私のところへ来ているビーグルにも同様な犬がおりますので、もしかし
たらということで。


8月18日の コップさんへ
すでにパールちゃんとのやりとりがありますが。
フィラリアの予防薬の安全性試験においては、服用量の5倍くらいの摘
要は安全性が確認されていることがメーカーのパンフレットには記載さ
れていますので、御心配には及ばないはずです。
また、小穿孔ヒゼンダニ等の駆虫に際しては、同様のアミノグリコシド
製剤の30倍を超える投与が必要とされています。
感受性の高い犬種でなく、かつ健康な犬であれば、まず心配はないはず
ですよ。


8月18日の 舞いさんへ
獣医師というのは、人間ですから、万人に対して受けが良いということ
はありません。Aさんにとっては評判がよくても、Bさんには受けがよ
くないということはあります。
動物の生き死にに関わるわけですから、その結果によっては飼い主さん
の評価にも差が生じることは避ける事はできません。それ以前にも、獣
医師個人のパーソナリティが気に触ることもあるでしょうしね。
で、私が言いたいのは、他人の評価を自分の評価としてはいけないとい
うことです。
もし、飼育している動物が斃死した場合、あの獣医師を誰だれさんに勧
められたからだということがないようにということです。

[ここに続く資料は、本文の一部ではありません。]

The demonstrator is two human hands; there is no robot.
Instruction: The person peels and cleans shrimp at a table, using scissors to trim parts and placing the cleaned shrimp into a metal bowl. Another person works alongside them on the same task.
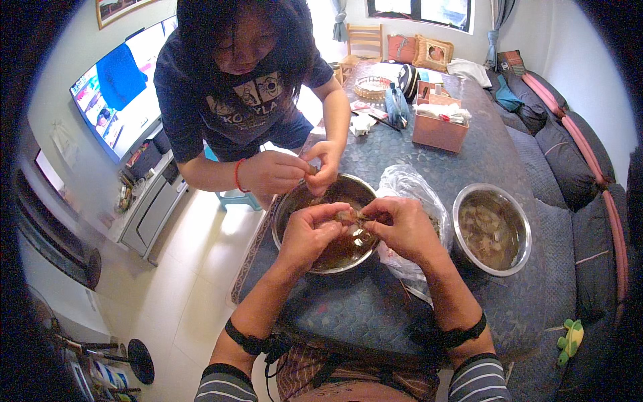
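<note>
Between my hands is a small brownish shrimp (346, 216). My left hand (309, 236) pinches its thicker body, and the fingertips of my right hand (404, 223) grip the other end, where thin legs or shell stick out. Both hands are over a steel basin (326, 271) holding brownish liquid. To the right of it, partly behind my right forearm, lies a clear plastic bag (409, 181); its contents are mostly hidden. Farther right stands a steel bowl (527, 243) with pale pieces, apparently peeled shrimp (485, 226), in cloudy water.
Across the basin, another person's hands (281, 173) hold a small brownish piece (312, 170) above its far rim. A pink box (437, 130) and a blue pouch (397, 105) stand farther up the dark patterned table (351, 311). A cushioned sofa (552, 236) runs along the right.
</note>
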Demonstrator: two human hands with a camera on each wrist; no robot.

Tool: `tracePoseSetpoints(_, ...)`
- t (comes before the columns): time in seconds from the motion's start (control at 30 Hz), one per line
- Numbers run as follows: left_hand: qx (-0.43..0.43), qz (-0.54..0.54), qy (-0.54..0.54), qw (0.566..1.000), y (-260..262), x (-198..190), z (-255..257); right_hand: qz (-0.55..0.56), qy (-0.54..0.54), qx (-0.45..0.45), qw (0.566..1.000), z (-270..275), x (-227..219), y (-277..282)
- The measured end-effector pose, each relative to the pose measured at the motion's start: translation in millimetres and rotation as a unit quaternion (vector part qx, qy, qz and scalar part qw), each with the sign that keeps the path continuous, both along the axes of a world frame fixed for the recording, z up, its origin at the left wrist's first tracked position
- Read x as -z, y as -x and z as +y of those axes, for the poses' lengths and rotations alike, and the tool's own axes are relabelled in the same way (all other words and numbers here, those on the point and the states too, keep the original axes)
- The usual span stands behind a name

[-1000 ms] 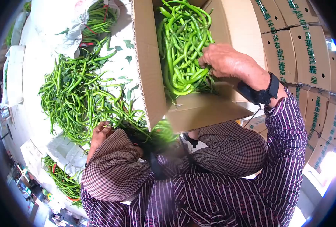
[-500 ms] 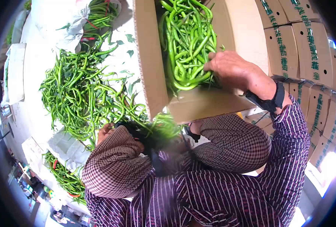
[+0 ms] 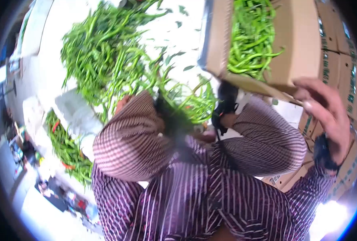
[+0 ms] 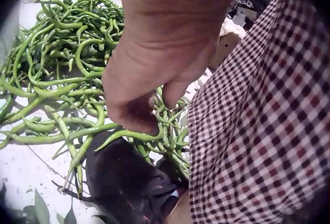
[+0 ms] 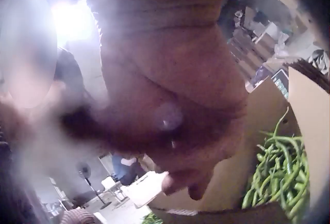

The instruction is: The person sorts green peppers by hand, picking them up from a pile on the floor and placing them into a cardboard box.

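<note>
My right hand [image 3: 327, 108] is beside the near corner of the cardboard box [image 3: 295, 52], its fingers extended and apart, with no pepper in them. Long green chili peppers [image 3: 253, 40] lie heaped inside the box; the right wrist view also shows these chili peppers [image 5: 281, 175] beyond the hand. Over the loose pile of chili peppers [image 4: 67, 43], my left hand [image 4: 160, 74] reaches down with bent fingers, fingertips right at one curved pepper [image 4: 131, 135]. I cannot tell whether it pinches that pepper. The knee hides most of this hand [image 3: 123, 103] in the head view.
The big chili pile [image 3: 106, 52] spreads over a white surface among loose leaves. A dark shoe [image 4: 121, 175] is close under my left hand. Checkered trouser knees [image 3: 126, 140] frame the work. Printed cartons [image 3: 333, 68] are stacked at right; more peppers [image 3: 68, 148] lie at lower left.
My right hand has left the peppers in the box and moved toward me, past the near flap. The head view has turned, so the box and pile appear farther right. My left hand stays by the pile.
</note>
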State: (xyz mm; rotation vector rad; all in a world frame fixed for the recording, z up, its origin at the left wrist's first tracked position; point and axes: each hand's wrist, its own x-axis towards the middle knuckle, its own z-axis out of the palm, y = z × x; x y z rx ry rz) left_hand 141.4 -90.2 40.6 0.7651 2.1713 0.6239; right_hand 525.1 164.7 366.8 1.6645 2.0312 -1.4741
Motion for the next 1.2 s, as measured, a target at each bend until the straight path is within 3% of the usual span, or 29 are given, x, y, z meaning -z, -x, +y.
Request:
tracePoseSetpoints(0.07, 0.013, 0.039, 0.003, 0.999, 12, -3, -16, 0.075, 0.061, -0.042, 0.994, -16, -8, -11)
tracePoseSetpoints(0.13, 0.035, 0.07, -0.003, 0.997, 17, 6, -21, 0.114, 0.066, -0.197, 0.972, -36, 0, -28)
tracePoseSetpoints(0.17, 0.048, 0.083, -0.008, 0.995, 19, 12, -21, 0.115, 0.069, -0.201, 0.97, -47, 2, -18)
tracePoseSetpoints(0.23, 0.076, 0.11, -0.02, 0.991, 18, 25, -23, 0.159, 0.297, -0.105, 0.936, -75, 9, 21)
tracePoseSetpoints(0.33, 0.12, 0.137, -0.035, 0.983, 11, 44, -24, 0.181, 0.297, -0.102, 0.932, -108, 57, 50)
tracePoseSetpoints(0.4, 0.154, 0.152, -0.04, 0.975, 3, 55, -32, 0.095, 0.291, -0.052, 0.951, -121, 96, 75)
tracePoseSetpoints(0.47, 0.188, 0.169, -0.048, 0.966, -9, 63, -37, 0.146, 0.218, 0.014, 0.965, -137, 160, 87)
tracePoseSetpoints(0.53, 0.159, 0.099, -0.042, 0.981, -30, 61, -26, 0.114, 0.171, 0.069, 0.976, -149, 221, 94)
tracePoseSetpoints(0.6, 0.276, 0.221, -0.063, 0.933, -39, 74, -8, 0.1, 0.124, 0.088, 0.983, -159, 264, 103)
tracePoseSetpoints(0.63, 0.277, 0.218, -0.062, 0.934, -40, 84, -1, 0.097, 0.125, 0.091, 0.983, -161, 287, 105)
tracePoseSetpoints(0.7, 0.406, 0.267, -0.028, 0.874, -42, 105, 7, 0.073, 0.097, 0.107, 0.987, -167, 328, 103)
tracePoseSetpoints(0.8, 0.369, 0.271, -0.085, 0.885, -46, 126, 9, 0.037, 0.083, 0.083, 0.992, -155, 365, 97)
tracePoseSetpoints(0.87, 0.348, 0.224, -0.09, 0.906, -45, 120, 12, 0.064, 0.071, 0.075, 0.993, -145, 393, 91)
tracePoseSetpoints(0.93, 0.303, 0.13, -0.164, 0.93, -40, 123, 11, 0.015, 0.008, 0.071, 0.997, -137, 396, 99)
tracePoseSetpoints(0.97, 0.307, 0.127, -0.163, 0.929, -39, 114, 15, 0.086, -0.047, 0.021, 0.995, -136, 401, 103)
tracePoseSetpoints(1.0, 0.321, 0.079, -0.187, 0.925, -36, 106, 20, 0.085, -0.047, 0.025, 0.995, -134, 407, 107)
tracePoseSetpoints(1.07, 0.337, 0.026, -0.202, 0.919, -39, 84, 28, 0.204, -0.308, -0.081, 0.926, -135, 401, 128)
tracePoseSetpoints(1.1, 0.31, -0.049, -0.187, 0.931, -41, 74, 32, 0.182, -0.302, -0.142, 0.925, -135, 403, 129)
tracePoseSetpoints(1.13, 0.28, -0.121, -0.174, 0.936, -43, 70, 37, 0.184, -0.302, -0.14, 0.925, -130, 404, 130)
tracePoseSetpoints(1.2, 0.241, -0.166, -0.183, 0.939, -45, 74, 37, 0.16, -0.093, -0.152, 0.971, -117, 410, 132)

獣医師を選ぶ
のは必ず自分自身の感性で選ぶようして欲しいと思います。


8月19日の atcafe7さんへ
目が青いということであれば、色素は薄いということになるのでしょう
か? ダックスの中には確かに被毛の色彩によって、交配してはいけな
いとされる組み合わせがあるようです。
ただ、目が青いのは普通ではないかもしれませんが、直ちに異常と呼ぶ
べき現象なのでしょうか? 私には判断できません。視覚障害が発生す
ると決まっているのでしょうか? 発生するかしないかは、今の時点で
は私には予測できません。
私の家には、下半身麻痺の猫がいて自力排尿ができないので人間が手を
貸してあげないと命を繋げません。その状態は確かに異常であって、障
害といえます。が、しかし、その猫を飼育してもう5年経過しています。
その猫にとっては、手を貸してくれる誰かが必要です、私にとっては、
手のかかる面倒な存在なのですが、それでも傍らに居てもよいのではな
いかと思っています。
自分が誰かに必要とされる存在であると認識できるのも、そう悪い気持ち
はしないというか…。利害だけで動物と暮らしているのではないという
か…。まあ、そんなところです。